An English butler reflects--sometimes bitterly, sometimes humorously--on his service to a lord between the two world wars and discovers doubts about his master's character and about the ultimate value of his own service to humanity
What is there in the landscape of the land that could justify the use of that ‘lofty adjective’ in the name of Great Britain? That is a question Mr Stevens, the first-person narrator, who is the protagonist of the novel and a butler by profession, asks in the book. ‘It is the very lack of obvious drama or spectacle that sets the beauty of our land apart….It is as though the land knows of its own beauty, of its own greatness, and feels no need to shout it.’ According to Stevens, it is this sense of restraint that makes the land great. But can that ‘sense of restraint’, that ‘lack of obvious drama’ be the focal point of a man’s professional life, nay, his entire life? Ishiguro’s fictional narrative seems to suggest so.
The word ‘butler’ which is defined as the ‘chief manservant of a house’ is derived from Old French bouteillier (a derivation from bouteille or bottle) that denotes a ‘cup-bearer’. How dignified such a profession can be unless the practitioners themselves train their minds to believe that their professional greatness lies in ‘their ability to inhabit their professional role and inhabit it to the utmost’?
The undercurrent that runs with the narrative is one of professional restraint which involves hiding one’s emotions even at the face of personal disaster. The effect of that restraint on the life of the protagonist is described poignantly in the last few pages of the novel. It should not fill the readers with a sense of remorse, but with a profound sadness that needs to be savoured. The bitter-sweet aftertaste with which this piece of fiction leaves its readers is a vindication of the subtle craft of the writer.
That restraint involves ignoring the travails and tribulations of the professional life of a butler — when to emerge from the shadow of a tree to accost some important person, when to ask a question, how to judge the mood of the employer, when to put forward a proposal. Sometimes, life would appear to be an endless wait for that right moment, that very opportune moment for taking a step or carrying out an action. The pretensions that have been part of a butler’s job have been demonstrated subtly and poignantly in the novel.
On another level, that waiting for the right moment takes another form. Unless he is entirely alone, a butler cannot ‘unburden himself of his role’. He ‘cannot be seen casting it aside one moment simply to don it again the next as though it were nothing more than a pantomime costume’. When the incumbent is able to play that role perfectly, a ‘feeling of triumph’ wells up in him. When the idiocy of wearing such a garb for one’s entire life ultimately dawns on Stevens, it is too late: ‘After all, there will be no turning back the clock now’.

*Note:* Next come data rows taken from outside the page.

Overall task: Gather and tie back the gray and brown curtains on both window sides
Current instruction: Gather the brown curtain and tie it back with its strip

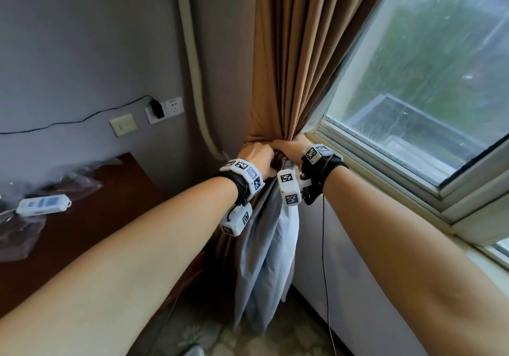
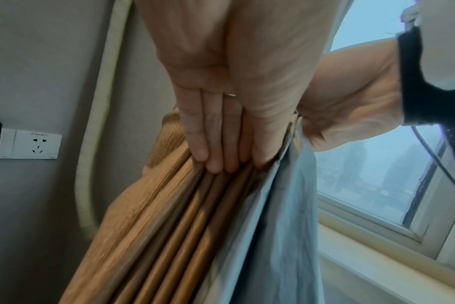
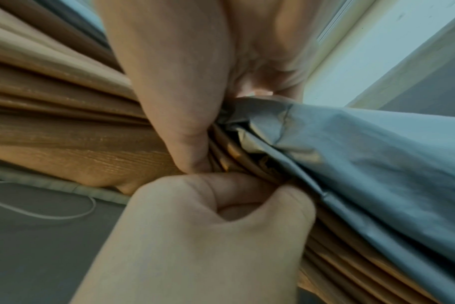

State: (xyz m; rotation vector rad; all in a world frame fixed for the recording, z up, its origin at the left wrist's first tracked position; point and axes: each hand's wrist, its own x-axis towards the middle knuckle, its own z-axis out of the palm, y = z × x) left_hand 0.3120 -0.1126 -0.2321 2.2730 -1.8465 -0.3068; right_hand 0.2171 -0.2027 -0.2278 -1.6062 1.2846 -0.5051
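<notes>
At window's left edge, left hand point(image 1: 257, 155) and right hand point(image 1: 292, 146) both clench the bunched brown curtain point(image 1: 292, 61) and gray curtain point(image 1: 264, 251); probably best to keep one fist tight while the other hand wraps a tie.

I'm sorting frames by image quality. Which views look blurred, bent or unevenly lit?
Head view: daylight from the window, straight frame lines bowed. Left wrist view: brown curtain smeared low down. Right wrist view: hands soft, very close, dim.
</notes>
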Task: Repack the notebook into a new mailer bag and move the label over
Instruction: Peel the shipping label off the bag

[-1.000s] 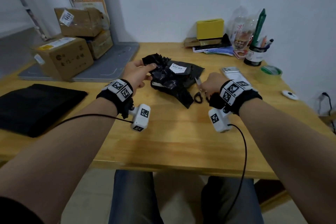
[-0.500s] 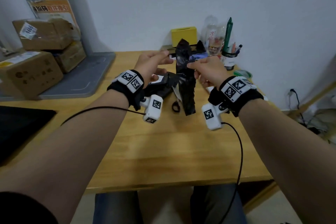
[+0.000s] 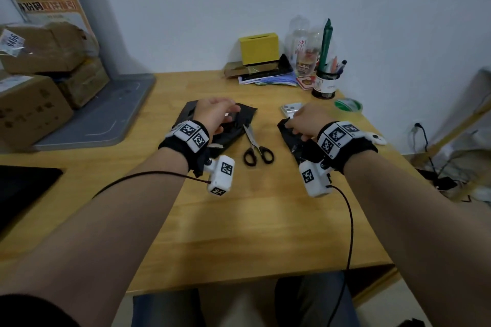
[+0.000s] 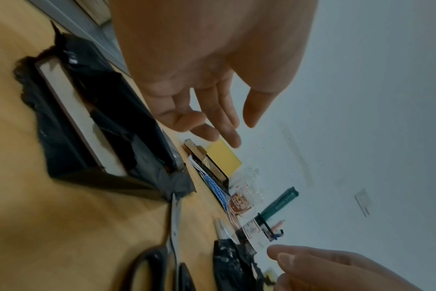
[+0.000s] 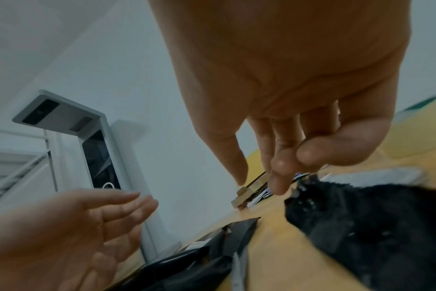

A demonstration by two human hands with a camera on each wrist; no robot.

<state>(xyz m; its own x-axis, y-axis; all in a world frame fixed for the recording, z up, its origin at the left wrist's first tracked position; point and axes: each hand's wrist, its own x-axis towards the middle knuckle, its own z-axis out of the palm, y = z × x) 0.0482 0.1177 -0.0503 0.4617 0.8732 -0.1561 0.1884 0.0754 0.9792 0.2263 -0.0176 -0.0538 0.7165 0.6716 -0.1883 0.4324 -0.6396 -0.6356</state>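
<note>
The old black mailer bag [image 3: 236, 129] lies cut open on the table, with the notebook's pale page edge [image 4: 75, 118] showing inside it. My left hand [image 3: 215, 114] hovers just above it with relaxed, spread fingers [image 4: 227, 122] and holds nothing. A cut-off black strip of the bag [image 3: 295, 141] lies to the right, also in the right wrist view [image 5: 361, 226]. My right hand [image 3: 305, 122] sits right over the strip's far end, fingers [image 5: 279, 177] pointing down with the thumb close beside them and nothing visibly between them. Black-handled scissors [image 3: 255, 146] lie between the two hands.
A stack of black mailer bags [image 3: 24, 186] lies at the table's left edge. A phone [image 3: 291, 109], a green tape roll [image 3: 348, 105], a pen cup [image 3: 326, 82], a yellow box [image 3: 259, 48] and papers sit at the back right. Cardboard boxes [image 3: 32, 111] stand at the left.
Half a second ago both hands held the black strip up in the air. The strip now lies on the table at the right, and both hands have come down.
</note>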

Thus, the butler’s story is superimposed on a love story that runs thinly and is only perceived by way of hints and insinuations. That the love remains unspoken and unrequited on both sides signals that the two major characters, Mr Stevens and Miss Kenton, remain not only as prisoners of their professions but also of their age and society. Historical allusions, anecdotes related to important political figures of the time, help to keep the narrative firmly grounded in concrete reality. Yet, at the end of it, one is bound to feel the futility of the big events, their inability to bring any change in the life of an individual. That is as true of the life of the villagers whom Stevens visits as it is for his own life, although in an entirely different plane: ‘They want a quiet life….but really, no one in the village wants upheaval, even if it might benefit them’. That is why when the evening of life comes, Stevens, who has been devoted to his profession his entire life wistfully considers ‘what might have been’ if things were different.
A subtle demonstration that Stevens is acutely aware of what might have been is displayed when during his meeting with his erstwhile colleague in the concluding section of the novel where the narrative reaches its emotional zenith, the reader finds Stevens referring to the now married woman as ‘Miss Kenton’ when he is thinking aloud, but as ‘Mrs Benn’ when she is being addressed. The heart-breaking admission at the end of the novel that the butler has given all he had to his employer Lord Darlington and left nothing for himself is one uncharacteristic opening of the heart, probably for the first time in the novel. An admission that came far too late.
Kazuo Ishiguro’s The Remains of the Day is a great read. Highly recommended.